ASSIGNED TASK: Copy the listing out exactly as shown.

DATASET SECTION:

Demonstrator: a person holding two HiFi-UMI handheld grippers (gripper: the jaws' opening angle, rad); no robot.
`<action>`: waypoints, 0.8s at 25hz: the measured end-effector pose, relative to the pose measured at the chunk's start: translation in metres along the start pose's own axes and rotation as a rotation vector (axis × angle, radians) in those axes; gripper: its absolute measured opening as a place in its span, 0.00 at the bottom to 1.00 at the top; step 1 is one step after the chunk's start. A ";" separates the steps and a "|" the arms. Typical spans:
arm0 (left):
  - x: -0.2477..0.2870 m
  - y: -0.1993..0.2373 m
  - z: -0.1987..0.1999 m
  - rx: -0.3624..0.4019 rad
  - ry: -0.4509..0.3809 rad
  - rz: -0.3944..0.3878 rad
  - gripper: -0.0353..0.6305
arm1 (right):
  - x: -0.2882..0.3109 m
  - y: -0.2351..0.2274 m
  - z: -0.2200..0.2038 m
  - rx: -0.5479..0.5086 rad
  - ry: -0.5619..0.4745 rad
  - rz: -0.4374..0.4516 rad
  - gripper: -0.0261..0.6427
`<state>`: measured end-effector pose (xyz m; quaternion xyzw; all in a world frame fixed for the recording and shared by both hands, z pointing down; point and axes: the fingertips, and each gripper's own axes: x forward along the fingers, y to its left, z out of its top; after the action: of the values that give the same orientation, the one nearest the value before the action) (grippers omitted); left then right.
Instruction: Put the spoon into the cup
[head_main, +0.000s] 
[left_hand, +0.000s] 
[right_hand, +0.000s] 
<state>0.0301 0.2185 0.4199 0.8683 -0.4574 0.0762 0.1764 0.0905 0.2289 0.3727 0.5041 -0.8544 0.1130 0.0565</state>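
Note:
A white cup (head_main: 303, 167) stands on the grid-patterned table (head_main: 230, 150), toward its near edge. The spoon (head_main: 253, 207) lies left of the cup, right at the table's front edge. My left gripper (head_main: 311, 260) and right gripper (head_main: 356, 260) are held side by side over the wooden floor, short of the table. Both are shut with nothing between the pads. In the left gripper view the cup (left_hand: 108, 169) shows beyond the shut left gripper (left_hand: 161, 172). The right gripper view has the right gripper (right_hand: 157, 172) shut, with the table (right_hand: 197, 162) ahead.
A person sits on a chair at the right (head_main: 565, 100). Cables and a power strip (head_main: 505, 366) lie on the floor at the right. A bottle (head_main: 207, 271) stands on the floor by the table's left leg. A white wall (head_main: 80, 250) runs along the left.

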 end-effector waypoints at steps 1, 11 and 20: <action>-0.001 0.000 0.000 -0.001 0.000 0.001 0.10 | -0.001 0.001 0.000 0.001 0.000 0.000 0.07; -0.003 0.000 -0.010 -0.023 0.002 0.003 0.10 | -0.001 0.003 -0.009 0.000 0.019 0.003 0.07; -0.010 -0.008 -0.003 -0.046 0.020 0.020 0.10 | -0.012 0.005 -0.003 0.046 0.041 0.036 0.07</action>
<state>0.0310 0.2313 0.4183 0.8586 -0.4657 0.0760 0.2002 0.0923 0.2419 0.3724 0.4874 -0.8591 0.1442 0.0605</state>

RESULT BELOW:
Demonstrator: a person holding two HiFi-UMI handheld grippers (gripper: the jaws' opening angle, rad); no robot.
`<action>`: waypoints, 0.8s at 25hz: the measured end-effector pose, relative to the pose measured at the chunk's start: translation in metres along the start pose's own axes and rotation as a rotation vector (axis × angle, radians) in those axes; gripper: its absolute measured opening as a place in its span, 0.00 at the bottom to 1.00 at the top; step 1 is one step after the chunk's start. A ";" separates the steps and a "|" the arms. Typical spans:
arm0 (left):
  - x: -0.2477..0.2870 m
  - y: -0.1993..0.2373 m
  - z: -0.1987..0.1999 m
  - rx: -0.3624..0.4019 rad
  - ry: -0.4509..0.3809 rad
  - rz: -0.3944..0.3878 rad
  - gripper: -0.0353..0.6305
arm1 (right):
  - x: -0.2882..0.3109 m
  - y: -0.2351..0.2274 m
  - z: -0.2200..0.2038 m
  - rx: -0.5479..0.5086 rad
  - ry: -0.5619..0.4745 rad
  - rz: -0.4374..0.4516 rad
  - gripper: -0.0261..0.6427
`<state>`: measured end-effector pose (xyz m; quaternion xyzw; all in a world frame fixed for the recording and shared by both hands, z pointing down; point and axes: the fingertips, and each gripper's own axes: x forward along the fingers, y to its left, z out of its top; after the action: of the values that give the same orientation, the one nearest the value before the action) (grippers omitted); left then right.
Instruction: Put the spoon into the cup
[head_main, +0.000s] 
[left_hand, +0.000s] 
[right_hand, +0.000s] 
<state>0.0301 0.2185 0.4199 0.8683 -0.4574 0.0762 0.1764 0.0905 0.2289 0.3727 0.5041 -0.8544 0.1130 0.0565</state>
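Note:
A white cup (head_main: 303, 167) stands on the grid-patterned table (head_main: 230, 150), toward its near edge. The spoon (head_main: 253, 207) lies left of the cup, right at the table's front edge. My left gripper (head_main: 311, 260) and right gripper (head_main: 356, 260) are held side by side over the wooden floor, short of the table. Both are shut with nothing between the pads. In the left gripper view the cup (left_hand: 108, 169) shows beyond the shut left gripper (left_hand: 161, 172). The right gripper view has the right gripper (right_hand: 157, 172) shut, with the table (right_hand: 197, 162) ahead.
A person sits on a chair at the right (head_main: 565, 100). Cables and a power strip (head_main: 505, 366) lie on the floor at the right. A bottle (head_main: 207, 271) stands on the floor by the table's left leg. A white wall (head_main: 80, 250) runs along the left.
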
 end-effector waypoints at steps 1, 11 and 20: <action>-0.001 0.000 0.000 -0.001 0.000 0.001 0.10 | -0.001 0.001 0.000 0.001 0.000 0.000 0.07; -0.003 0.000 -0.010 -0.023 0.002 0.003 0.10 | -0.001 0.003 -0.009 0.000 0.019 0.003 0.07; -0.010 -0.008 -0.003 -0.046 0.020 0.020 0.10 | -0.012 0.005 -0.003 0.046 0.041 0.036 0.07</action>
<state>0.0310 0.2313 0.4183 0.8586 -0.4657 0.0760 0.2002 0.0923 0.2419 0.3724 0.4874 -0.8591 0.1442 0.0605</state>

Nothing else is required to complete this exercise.